*Work item*. Among the lines below, which ones contain the word "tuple"? Copy every such line.

BEGIN Material for the task

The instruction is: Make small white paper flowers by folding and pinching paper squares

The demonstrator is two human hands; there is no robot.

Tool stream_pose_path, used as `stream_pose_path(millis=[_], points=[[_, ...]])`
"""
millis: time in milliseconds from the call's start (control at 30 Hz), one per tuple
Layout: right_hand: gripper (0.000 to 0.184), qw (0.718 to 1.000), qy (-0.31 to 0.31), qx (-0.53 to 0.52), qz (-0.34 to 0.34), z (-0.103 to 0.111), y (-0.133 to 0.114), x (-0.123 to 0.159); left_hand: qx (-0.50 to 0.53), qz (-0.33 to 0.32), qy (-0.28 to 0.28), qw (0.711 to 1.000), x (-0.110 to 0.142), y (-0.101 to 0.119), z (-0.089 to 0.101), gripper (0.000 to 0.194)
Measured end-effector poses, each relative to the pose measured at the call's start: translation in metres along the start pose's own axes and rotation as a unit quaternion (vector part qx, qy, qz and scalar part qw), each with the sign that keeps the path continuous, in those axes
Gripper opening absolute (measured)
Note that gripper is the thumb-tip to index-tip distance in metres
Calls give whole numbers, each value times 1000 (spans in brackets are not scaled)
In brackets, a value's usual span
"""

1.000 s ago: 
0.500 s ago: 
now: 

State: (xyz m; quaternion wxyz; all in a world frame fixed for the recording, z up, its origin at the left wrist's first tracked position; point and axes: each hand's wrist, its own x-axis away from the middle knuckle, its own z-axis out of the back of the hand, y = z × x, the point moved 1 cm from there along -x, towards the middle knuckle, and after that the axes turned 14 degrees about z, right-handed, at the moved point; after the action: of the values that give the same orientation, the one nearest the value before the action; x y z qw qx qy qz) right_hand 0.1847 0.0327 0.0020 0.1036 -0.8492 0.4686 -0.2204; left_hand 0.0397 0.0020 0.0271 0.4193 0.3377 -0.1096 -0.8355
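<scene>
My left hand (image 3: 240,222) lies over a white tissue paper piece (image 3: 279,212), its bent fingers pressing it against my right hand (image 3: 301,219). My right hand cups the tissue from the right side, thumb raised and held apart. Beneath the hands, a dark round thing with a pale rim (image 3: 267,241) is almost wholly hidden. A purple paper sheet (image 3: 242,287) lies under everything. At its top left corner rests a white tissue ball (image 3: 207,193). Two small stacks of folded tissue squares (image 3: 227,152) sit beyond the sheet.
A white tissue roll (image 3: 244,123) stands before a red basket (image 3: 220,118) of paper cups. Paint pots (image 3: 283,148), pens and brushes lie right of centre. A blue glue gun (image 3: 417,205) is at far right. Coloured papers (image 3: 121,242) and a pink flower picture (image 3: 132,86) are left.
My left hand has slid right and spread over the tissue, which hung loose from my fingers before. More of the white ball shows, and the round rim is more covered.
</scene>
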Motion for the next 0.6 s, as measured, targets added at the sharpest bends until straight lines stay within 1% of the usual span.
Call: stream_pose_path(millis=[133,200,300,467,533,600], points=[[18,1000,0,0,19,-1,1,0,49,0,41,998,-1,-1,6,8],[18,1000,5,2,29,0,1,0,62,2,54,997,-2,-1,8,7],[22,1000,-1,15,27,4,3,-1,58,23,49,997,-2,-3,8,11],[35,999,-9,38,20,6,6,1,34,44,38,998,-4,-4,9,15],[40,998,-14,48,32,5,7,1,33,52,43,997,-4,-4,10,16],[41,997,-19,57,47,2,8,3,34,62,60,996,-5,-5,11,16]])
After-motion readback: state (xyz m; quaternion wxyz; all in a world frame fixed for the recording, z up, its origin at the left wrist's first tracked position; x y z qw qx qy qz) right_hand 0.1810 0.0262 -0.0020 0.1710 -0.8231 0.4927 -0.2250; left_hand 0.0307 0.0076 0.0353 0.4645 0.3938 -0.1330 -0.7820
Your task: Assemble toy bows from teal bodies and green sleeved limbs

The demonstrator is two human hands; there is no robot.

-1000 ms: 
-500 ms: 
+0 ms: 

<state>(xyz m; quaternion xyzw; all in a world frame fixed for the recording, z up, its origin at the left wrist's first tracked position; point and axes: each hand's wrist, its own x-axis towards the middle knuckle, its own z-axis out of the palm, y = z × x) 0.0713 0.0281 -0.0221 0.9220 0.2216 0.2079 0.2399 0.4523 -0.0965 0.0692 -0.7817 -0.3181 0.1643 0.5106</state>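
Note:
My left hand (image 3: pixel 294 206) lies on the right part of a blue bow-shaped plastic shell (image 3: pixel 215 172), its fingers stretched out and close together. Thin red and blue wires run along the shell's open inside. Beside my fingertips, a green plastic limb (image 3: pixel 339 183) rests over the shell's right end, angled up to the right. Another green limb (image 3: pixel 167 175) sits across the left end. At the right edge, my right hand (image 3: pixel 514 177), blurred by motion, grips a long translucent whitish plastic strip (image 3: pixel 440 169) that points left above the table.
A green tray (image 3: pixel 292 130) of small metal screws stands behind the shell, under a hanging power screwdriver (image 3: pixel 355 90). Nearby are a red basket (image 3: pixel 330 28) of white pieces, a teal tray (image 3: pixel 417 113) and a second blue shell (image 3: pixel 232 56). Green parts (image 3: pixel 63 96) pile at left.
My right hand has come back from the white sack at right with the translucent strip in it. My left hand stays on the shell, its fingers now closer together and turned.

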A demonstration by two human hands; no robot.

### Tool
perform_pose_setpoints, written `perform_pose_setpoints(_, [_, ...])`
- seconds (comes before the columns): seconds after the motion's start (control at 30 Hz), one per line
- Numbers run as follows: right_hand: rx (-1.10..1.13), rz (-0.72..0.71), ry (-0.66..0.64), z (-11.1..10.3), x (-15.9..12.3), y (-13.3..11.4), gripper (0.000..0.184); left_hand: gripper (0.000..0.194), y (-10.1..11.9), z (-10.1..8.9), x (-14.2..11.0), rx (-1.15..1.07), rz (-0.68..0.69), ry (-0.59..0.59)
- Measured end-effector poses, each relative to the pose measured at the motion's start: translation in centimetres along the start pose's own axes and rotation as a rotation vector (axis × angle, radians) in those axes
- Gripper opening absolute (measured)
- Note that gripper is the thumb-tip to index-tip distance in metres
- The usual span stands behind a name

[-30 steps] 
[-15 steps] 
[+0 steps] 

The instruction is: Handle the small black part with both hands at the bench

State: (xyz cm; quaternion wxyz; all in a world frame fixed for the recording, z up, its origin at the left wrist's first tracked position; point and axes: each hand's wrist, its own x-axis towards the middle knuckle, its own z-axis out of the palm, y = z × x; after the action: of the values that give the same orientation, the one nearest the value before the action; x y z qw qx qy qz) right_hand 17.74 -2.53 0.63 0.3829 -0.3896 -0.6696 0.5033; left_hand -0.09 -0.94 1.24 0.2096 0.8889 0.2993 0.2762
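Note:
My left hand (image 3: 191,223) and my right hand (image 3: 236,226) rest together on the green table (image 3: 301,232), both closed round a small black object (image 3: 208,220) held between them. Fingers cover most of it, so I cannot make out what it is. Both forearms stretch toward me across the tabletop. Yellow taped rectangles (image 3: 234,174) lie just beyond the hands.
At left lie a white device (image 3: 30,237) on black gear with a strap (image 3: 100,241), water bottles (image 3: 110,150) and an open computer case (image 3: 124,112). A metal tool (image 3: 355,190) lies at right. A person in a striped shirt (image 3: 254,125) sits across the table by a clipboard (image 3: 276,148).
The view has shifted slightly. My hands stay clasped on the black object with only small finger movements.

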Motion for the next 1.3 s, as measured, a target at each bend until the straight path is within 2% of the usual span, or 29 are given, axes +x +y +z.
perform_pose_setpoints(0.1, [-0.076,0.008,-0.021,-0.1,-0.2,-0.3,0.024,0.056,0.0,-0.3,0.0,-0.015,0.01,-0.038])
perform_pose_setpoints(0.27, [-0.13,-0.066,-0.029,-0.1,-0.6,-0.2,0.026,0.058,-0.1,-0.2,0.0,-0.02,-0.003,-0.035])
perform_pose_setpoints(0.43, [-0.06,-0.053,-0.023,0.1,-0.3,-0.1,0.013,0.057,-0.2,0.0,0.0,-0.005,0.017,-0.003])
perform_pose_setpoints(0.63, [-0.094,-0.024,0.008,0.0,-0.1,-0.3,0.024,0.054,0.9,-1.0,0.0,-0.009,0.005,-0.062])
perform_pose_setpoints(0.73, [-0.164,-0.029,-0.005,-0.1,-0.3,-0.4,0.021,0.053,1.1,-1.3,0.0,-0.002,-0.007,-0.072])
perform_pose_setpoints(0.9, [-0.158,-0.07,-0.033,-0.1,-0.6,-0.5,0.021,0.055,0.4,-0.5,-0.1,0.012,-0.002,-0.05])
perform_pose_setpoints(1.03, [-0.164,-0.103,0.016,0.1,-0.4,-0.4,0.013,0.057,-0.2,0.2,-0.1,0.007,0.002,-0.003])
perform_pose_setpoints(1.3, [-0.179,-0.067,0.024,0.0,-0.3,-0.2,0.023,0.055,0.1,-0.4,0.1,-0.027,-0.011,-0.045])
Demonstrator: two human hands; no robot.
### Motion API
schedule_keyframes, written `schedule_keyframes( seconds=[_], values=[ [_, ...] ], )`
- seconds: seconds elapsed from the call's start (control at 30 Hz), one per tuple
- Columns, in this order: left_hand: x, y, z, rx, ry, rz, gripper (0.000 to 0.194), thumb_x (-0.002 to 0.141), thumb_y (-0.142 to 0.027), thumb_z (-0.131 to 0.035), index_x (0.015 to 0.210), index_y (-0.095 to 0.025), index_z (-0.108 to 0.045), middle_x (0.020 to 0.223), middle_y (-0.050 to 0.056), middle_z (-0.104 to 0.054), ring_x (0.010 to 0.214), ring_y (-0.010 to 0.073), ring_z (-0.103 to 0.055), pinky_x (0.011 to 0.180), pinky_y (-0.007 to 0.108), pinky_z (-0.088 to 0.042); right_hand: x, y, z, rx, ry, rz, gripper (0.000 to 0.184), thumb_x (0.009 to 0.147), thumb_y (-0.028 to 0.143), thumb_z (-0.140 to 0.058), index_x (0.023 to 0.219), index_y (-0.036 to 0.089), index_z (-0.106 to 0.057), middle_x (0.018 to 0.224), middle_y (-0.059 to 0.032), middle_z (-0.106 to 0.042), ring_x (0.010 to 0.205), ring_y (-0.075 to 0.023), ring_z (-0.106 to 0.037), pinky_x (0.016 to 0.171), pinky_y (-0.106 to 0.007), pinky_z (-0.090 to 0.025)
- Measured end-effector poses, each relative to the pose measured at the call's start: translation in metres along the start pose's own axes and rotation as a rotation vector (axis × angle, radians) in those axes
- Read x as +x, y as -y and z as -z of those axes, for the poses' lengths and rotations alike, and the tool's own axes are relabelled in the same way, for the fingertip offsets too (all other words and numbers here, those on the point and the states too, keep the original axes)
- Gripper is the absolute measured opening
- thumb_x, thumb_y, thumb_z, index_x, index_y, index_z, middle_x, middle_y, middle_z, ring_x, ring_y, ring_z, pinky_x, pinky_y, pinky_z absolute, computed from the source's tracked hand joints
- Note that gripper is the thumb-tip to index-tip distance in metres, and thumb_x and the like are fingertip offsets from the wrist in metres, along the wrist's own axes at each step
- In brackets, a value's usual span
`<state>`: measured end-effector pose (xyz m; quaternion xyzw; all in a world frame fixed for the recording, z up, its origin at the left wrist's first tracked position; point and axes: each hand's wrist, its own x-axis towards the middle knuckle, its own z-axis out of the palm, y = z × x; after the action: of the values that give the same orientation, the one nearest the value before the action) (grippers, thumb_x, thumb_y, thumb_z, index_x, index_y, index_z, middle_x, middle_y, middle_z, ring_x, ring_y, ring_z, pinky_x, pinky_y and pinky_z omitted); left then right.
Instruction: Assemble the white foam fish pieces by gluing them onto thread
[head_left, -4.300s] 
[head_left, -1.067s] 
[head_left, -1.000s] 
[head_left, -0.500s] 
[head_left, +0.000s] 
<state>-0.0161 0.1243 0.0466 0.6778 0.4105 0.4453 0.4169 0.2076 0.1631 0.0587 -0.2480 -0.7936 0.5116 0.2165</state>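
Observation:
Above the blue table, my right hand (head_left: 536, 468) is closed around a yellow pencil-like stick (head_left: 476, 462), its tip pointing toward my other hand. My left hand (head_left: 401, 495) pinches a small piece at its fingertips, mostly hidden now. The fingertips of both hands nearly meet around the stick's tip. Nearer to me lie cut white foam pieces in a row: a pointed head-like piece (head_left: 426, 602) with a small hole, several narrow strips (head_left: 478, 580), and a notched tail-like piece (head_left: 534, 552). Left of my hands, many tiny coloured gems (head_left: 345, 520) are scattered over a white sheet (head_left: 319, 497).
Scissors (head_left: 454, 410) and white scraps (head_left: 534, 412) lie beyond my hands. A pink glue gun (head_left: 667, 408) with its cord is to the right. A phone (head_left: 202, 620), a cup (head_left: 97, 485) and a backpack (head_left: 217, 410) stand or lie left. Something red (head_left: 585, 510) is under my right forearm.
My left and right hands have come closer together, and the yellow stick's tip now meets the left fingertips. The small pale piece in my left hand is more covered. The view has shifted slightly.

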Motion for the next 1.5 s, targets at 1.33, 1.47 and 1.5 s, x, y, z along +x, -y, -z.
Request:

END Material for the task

*Result of this exercise*.
millis: time in milliseconds from the call's start (control at 30 Hz), one per tuple
- seconds: seconds elapsed from the call's start (control at 30 Hz), one per tuple

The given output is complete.